Additionally, individuals who are at-risk or uninsured can rarely afford life-saving treatment in Africa. For example, a drug called remdesivir showed promising results in treating COVID-19. However, the cost of treatment with remdesivir is $3120. While this is a manageable price for insurance-covered Americans, it is not affordable for the majority of Africans. Poverty therefore has the potential to increase the severity of COVID-19 in Africa.

Economic and Psychological Factors

Strict lockdowns have helped some nations control the spread of COVID-19 in Africa, but at a heavy price. A general lack of technology means that, following widespread school shutdowns, students have stopped learning. Many adults have also lost their jobs. More than 3 million South Africans have become unemployed due to the lockdown.

Furthermore, the lockdowns have also resulted in much higher rates of domestic violence, abuse and child marriage. Many such cases are unreported, meaning that the real scope of the problem is probably larger. Mental health services for victims or those struggling through the pandemic are also often unavailable. In Kenya, the United Nations has appealed for $4 million to support those affected by gender-based violence.

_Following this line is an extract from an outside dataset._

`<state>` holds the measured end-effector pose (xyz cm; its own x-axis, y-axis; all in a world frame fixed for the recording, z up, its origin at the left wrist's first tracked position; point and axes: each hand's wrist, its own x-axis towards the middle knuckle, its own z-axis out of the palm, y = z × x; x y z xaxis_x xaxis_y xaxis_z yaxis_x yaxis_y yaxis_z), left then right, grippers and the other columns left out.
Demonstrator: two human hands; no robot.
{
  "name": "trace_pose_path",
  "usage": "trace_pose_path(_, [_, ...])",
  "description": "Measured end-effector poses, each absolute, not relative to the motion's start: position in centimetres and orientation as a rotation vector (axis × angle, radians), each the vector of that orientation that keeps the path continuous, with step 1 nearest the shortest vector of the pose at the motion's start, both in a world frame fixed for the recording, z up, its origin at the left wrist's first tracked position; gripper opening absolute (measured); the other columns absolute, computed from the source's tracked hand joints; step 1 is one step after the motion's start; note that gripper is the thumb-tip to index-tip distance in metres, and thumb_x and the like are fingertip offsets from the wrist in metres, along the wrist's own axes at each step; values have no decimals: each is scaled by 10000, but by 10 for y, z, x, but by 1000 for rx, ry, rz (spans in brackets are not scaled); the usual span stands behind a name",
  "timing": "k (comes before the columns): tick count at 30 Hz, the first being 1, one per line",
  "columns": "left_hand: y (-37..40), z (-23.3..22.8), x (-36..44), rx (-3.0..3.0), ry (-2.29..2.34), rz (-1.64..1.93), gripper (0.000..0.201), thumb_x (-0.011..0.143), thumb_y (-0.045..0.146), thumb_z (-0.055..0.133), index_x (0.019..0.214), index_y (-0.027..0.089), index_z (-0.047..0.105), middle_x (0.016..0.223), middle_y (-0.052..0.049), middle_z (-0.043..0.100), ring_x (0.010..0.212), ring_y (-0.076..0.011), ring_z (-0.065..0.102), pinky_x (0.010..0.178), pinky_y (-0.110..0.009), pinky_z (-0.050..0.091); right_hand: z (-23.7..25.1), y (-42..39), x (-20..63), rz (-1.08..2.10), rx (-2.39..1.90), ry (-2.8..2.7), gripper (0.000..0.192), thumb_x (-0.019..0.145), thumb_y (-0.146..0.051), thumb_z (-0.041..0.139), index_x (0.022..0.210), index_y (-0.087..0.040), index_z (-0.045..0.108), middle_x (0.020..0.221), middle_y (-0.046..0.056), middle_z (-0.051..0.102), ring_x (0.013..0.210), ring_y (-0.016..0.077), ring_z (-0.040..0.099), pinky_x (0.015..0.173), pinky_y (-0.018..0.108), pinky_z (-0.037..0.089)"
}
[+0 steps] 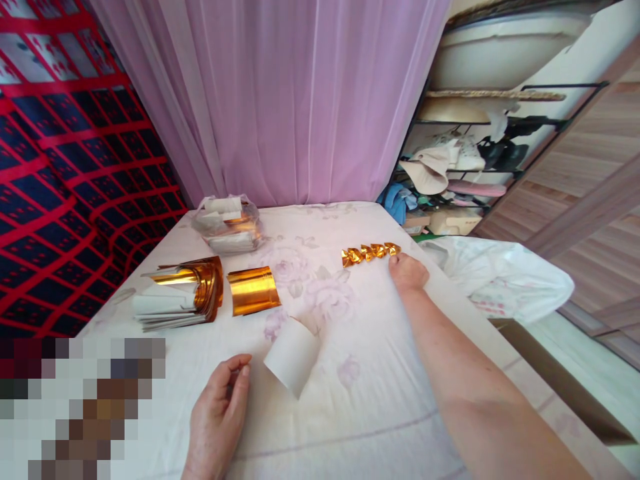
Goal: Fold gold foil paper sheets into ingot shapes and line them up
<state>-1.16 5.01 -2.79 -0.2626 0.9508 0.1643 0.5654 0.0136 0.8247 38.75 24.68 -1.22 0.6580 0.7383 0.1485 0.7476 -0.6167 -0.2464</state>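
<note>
My left hand (217, 407) hovers low over the near side of the table, fingers curled and thumb close to the index finger, with nothing visible between them. Just right of it lies a curled sheet of paper (293, 357), white side up. My right hand (409, 272) reaches far forward, closed at the right end of a row of folded gold foil paper pieces (370, 253); its fingertips are partly hidden. Left of the middle rests a gold foil sheet (254, 291), shiny side up. Beside it sits a thick stack of curled gold-and-white sheets (175, 297).
A clear plastic bag (230, 223) of more sheets stands at the table's back left. The flowered tablecloth (345, 413) covers the table. Behind hangs a purple curtain (290, 100). At right are a shelf rack (460, 122) and a white plastic bag (510, 273).
</note>
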Motion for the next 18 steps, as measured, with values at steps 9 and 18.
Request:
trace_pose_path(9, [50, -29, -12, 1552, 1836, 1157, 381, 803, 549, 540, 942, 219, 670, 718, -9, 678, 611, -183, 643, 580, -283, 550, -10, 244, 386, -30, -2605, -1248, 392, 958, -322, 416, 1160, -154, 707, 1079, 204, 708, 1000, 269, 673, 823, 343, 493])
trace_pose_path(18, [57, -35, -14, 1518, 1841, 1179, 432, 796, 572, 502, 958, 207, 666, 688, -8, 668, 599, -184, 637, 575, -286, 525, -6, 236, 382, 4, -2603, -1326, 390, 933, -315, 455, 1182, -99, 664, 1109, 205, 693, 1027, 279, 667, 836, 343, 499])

The slow spread of COVID-19 in Africa has allowed the continent and its leaders to prepare. Importantly, its young population will lessen the severity of the virus’ impact. Although these circumstances provide reasons to be hopeful, there is no doubt that Africa’s economy and future will suffer from the virus. This potential highlights the need for foreign assistance not only in controlling COVID-19 in Africa but in the continent’s recovery for years to come.